Campbell agrees with others that in terms of job tasks, inflated titles can be "meaningless. They don't
contain much information so there isn't much value in demonstrating what people are actually doing on
the job. Where this does have value is in retention. Titles are a very cheap way, almost costless to the
firm, to recognize and elicit high commitment from key employees. It is a very public statement that this
employee is important to our company."
Especially in big companies, Campbell says, too many title promotions can lead to cynicism about what
these new titles really mean. "A company does need to be frugal. Not everyone can be above average.
Firms should be deliberate about how they give these title awards out to employees, because each
additional person who gets a C-level title dilutes the currency" of the title structure.

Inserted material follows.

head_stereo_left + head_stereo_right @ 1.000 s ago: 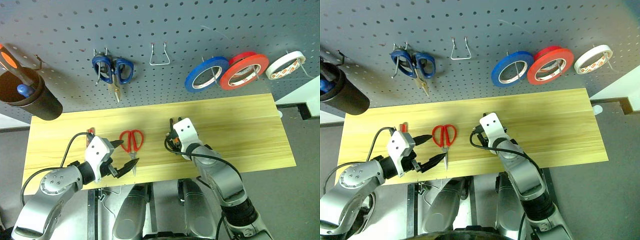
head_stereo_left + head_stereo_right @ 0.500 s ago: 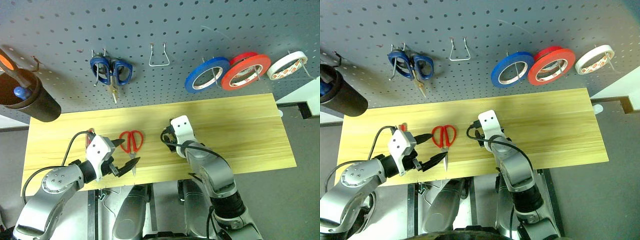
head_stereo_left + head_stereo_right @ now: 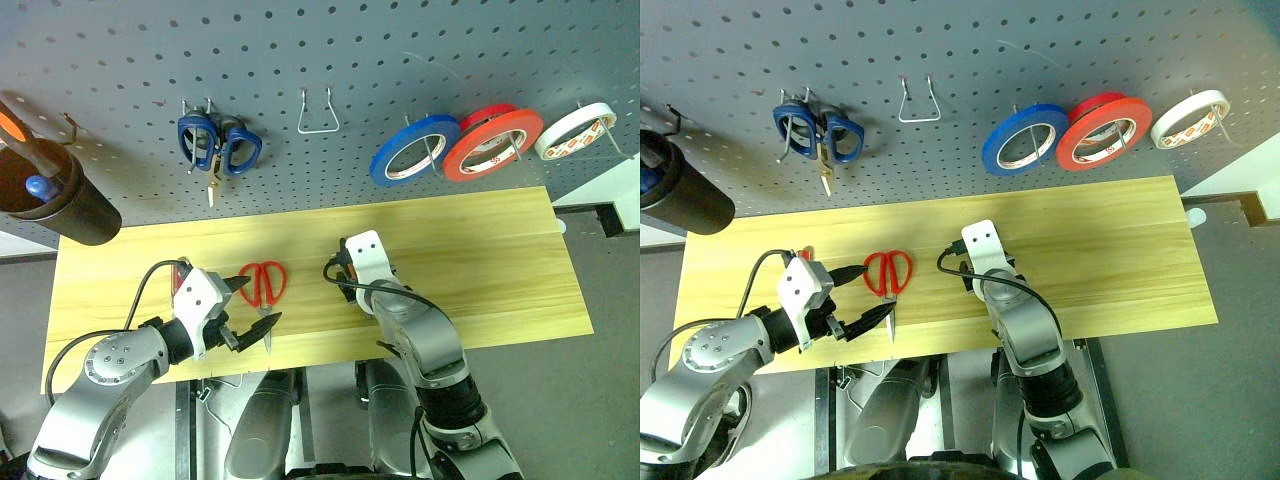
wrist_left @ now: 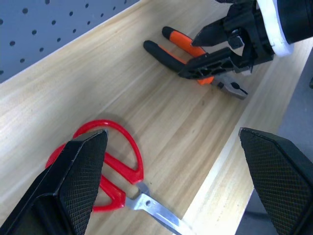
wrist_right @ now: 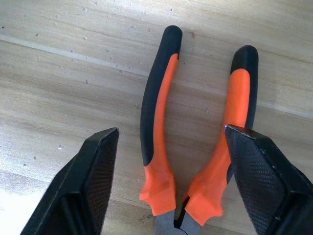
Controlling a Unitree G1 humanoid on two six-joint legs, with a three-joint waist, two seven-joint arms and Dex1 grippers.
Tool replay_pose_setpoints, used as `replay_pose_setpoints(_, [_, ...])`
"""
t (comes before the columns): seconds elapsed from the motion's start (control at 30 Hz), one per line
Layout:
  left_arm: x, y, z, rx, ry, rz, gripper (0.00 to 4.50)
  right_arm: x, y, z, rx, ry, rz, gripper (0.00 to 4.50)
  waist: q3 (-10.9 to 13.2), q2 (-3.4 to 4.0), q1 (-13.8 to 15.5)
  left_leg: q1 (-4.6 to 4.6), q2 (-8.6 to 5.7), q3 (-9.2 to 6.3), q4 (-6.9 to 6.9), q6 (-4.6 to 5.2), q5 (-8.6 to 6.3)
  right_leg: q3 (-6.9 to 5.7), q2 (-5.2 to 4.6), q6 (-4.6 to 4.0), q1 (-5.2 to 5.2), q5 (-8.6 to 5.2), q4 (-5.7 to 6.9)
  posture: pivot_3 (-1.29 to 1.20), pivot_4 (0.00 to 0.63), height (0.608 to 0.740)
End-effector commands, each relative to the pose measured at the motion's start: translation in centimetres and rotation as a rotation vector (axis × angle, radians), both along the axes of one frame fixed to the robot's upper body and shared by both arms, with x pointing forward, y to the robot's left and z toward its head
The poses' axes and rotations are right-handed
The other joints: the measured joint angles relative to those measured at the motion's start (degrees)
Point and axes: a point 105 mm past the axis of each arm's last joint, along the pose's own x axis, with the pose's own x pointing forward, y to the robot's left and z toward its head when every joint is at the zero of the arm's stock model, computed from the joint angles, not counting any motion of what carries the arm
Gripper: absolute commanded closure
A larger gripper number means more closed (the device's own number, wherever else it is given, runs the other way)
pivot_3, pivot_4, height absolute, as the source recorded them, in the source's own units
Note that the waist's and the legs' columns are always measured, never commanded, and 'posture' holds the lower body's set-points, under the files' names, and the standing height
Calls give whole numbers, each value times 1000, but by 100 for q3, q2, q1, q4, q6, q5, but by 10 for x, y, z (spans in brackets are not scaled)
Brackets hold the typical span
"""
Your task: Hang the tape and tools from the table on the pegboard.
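A: Pliers (image 5: 195,142) lie flat on the table (image 3: 480,250), handles spread apart and pointing toward the pegboard (image 3: 330,40). Our right gripper (image 5: 168,196) sits low over them, fingers wide apart with both handles between them near the pivot. Nothing gripped yet.

B: Noted. Risk we see: if the fingers close from here, they squeeze both handles together, and the pliers could scissor shut and skid along the wood rather than lift.

A: Agreed. Fingertips may also jam on the tabletop before they get under the handles, since the tool lies flush on the wood.

B: Left gripper (image 3: 252,320)?

A: Spread fully open, holding nothing, hovering just beside the red scissors (image 3: 262,285), which lie on the table near the front edge. Blade tips point at that edge; a careless nudge could push them off.

B: Tape?

A: White roll (image 3: 573,130) already hangs on a hook at the board's far right, beside the red roll (image 3: 490,140) and blue roll (image 3: 412,150). Blue scissors (image 3: 218,145) hang on the left.

B: Free hook (image 3: 318,110) looks narrow. Spread handles may miss it if the grip is off-centre.
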Motion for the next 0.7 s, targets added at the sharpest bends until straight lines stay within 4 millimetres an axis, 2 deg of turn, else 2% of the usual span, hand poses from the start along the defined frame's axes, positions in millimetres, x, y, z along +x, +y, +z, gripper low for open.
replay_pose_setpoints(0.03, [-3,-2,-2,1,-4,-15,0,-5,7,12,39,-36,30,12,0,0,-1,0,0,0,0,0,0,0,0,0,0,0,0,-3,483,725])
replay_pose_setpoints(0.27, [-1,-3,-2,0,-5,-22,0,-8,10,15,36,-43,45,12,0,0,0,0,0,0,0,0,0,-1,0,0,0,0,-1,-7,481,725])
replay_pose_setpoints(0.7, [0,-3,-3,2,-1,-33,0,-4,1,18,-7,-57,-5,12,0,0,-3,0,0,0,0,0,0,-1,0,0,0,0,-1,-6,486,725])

In Kaplan's view, "I personally think that projects are more effective" than creating permanent C-level
positions. "By making jobs ongoing, you make them bureaucratic. That will be what people discover
with [these chief positions]. When you have a one-time special project you can get a lot more action than
when you have an ongoing job."
Job Inflation down the Line
Inflation, everyone agrees, hasn't occurred just at the C-level. Stevenson remembers that in her old firm,
"they changed a lot of people's titles from 'senior analyst' to 'vice president.' Senior analyst actually
means something, but in the investment banking world, it is a pretty low rung. So people got new titles
even though nobody's job changed." Or, as Cappelli says, in the investment banking and brokerage
industries, just about everyone is a vice president, including "the guys opening the door and serving you
coffee."
Wharton marketing professor Len Lodish agrees. Vice presidents in the financial services industry "are
typically sales positions. That's no big deal. And now even the title of president has been hit with
inflation. The number of presidents within organizations has risen significantly in the last 15 years,
especially as the pressure increases on companies to stay competitive when it comes to hiring and
retaining employees." Yet it's still "just inflating titles. The companies aren't organized any differently;
they are just giving people different titles. Being president doesn't mean what it once did."
One new title that Lodish puts up for consideration is "chief customer advocate.... That's what every
CEO should be," he says, "but that's not necessarily the way it is." Others, partly in jest, suggest chief
wiki officer -- for the employee in charge of making sure that the Wikipedia entry for his or her company
is both accurate and positive -- and chief malfeasance officer, which speaks for itself.
Stevenson offers one final explanation for title inflation. She wonders whether the people pushing for
higher titles are "the same ones who, as students, pushed for 'A's and caused grade inflation. Now they
are making it into the corporate world and they want big titles." She recalls a psychological study that
looked at students from 1970 through today and concluded that the more recent entrants into the job
market are significantly more spoiled and self-absorbed than their predecessors. The people who are
getting inflated titles, she says, "could be part of what is an increasingly narcissistic generation."